DATASET CONTENT Start Marker

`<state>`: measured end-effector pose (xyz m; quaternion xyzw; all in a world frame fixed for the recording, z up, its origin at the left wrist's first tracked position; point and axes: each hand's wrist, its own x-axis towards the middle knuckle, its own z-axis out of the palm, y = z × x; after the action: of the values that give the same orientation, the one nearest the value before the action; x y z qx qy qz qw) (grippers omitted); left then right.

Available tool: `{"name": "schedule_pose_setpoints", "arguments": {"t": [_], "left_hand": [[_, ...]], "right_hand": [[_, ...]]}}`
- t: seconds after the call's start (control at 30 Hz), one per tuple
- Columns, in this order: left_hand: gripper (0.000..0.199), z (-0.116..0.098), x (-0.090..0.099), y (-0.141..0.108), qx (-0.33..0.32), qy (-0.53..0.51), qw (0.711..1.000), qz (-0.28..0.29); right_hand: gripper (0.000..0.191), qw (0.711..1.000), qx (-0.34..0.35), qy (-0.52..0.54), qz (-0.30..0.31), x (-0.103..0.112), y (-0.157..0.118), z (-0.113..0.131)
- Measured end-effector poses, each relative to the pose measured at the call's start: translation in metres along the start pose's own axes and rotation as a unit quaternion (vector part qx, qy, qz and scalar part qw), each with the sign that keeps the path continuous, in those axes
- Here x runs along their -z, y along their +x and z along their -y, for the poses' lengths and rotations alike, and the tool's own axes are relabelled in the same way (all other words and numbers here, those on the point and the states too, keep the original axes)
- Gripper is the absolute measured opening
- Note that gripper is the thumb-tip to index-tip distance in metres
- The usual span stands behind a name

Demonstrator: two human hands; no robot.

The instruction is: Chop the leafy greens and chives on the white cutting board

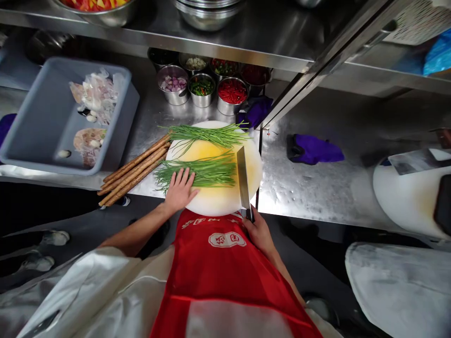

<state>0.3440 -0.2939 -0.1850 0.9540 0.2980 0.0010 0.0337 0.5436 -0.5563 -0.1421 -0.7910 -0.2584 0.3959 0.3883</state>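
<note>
A round white cutting board [211, 202] with a yellow-stained middle bears two bunches of long green stalks. My left hand [180, 189] lies with its fingers spread on the left part of the nearer bunch [214, 172]. The farther bunch [211, 134] lies across the board's back edge, with nobody touching it. My right hand [259, 228] is closed round the dark handle of a cleaver [243, 176] at the board's near right edge. The cleaver's blade points away from me, just right of the nearer bunch's ends.
Long brown roots [136, 170] lean over the counter edge at left, beside a grey bin [132, 110] holding scraps. Behind the board stand several metal cups, one with red chillies [232, 91]. A purple glove [317, 149] and another board [391, 192] are at right. A shelf [229, 49] hangs above.
</note>
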Motion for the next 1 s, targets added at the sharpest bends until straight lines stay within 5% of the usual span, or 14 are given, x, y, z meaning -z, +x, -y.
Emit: {"name": "schedule_pose_setpoints", "arguments": {"t": [0.1,0.33,0.43,0.6,1.0], "left_hand": [[0.075,0.005,0.003,0.022,0.001,-0.01,1.0,-0.018],[0.052,0.038,0.014,0.006,-0.144,-0.027,0.989,0.028],[0.054,0.04,0.026,0.036,-0.14,-0.031,0.99,-0.008],[0.044,0.022,0.039,0.088,-0.239,-0.036,0.969,0.048],[0.025,0.055,0.045,0.084,-0.161,0.008,0.987,-0.003]], "right_hand": [[0.05,1.0,0.003,0.014,0.006,0.002,0.001,-0.001],[0.045,1.0,0.014,0.01,0.0,0.002,0.003,-0.005],[0.044,1.0,0.018,0.017,0.001,0.002,0.004,-0.005],[0.043,0.998,0.015,0.053,-0.004,-0.002,0.003,-0.004],[0.043,0.992,0.0,0.126,-0.031,-0.014,0.002,-0.003]]}}
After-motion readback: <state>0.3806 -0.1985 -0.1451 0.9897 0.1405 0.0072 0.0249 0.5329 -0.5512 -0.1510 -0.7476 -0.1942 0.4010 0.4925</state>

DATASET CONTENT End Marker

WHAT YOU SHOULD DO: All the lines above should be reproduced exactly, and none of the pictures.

EXERCISE RESULT:
`<state>`: measured end-effector pose (xyz m; quaternion xyzw; all in a world frame fixed for the recording, z up, its origin at the left wrist's first tracked position; point and axes: each hand's wrist, its own x-axis towards the middle knuckle, its own z-axis out of the palm, y = z × x; after the action: of the values that give the same orientation, the one nearest the value before the action; x y z qx qy qz qw) (grippers omitted); left then right.

Available tool: `{"name": "schedule_pose_setpoints", "arguments": {"t": [_], "left_hand": [[_, ...]], "right_hand": [[_, ...]]}}`
- t: seconds after the call's start (control at 30 Hz), one per tuple
- Columns, in this order: left_hand: gripper (0.000..0.199), z (-0.116..0.098), x (-0.090..0.099), y (-0.141..0.108), qx (-0.33..0.32), qy (-0.53..0.51), qw (0.711..1.000), qz (-0.28..0.29); right_hand: gripper (0.000..0.191), qw (0.711..1.000), qx (-0.34..0.35), qy (-0.52..0.54), qz (-0.30..0.31), x (-0.103..0.112), y (-0.157..0.118), z (-0.113..0.131)
- Measured end-effector poses, each relative to the pose measured at the call's start: translation in metres along the start pose's own axes and rotation as a unit quaternion (vector part qx, qy, qz and scalar part qw), each with the sign that keeps the path continuous, in those axes
- Here x runs along their -z, y along their +x and z along their -y, for the poses' lengths and rotations alike, and the tool's own axes are relabelled in the same way (all other words and numbers here, those on the point and the states too, keep the original axes)
- Gripper is the absolute measured opening
- Note that gripper is the thumb-tip to index-tip distance in metres
- The usual span stands behind a name

Demonstrator: two human hands; no robot.

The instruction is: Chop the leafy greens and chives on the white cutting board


<state>0.3440 -0.2939 -0.1850 0.9540 0.2980 0.0010 0.0337 0.5436 -0.5563 -0.1421 -0.7910 -0.2584 0.3959 0.3883</state>
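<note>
A round white cutting board [211, 202] with a yellow-stained middle bears two bunches of long green stalks. My left hand [180, 189] lies with its fingers spread on the left part of the nearer bunch [214, 172]. The farther bunch [211, 134] lies across the board's back edge, with nobody touching it. My right hand [259, 228] is closed round the dark handle of a cleaver [243, 176] at the board's near right edge. The cleaver's blade points away from me, just right of the nearer bunch's ends.
Long brown roots [136, 170] lean over the counter edge at left, beside a grey bin [132, 110] holding scraps. Behind the board stand several metal cups, one with red chillies [232, 91]. A purple glove [317, 149] and another board [391, 192] are at right. A shelf [229, 49] hangs above.
</note>
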Motion for the next 1 s, targets added at the sharpest bends until straight lines stay within 5% of the usual span, or 14 are given, x, y, z meaning -z, +x, -y.
Emit: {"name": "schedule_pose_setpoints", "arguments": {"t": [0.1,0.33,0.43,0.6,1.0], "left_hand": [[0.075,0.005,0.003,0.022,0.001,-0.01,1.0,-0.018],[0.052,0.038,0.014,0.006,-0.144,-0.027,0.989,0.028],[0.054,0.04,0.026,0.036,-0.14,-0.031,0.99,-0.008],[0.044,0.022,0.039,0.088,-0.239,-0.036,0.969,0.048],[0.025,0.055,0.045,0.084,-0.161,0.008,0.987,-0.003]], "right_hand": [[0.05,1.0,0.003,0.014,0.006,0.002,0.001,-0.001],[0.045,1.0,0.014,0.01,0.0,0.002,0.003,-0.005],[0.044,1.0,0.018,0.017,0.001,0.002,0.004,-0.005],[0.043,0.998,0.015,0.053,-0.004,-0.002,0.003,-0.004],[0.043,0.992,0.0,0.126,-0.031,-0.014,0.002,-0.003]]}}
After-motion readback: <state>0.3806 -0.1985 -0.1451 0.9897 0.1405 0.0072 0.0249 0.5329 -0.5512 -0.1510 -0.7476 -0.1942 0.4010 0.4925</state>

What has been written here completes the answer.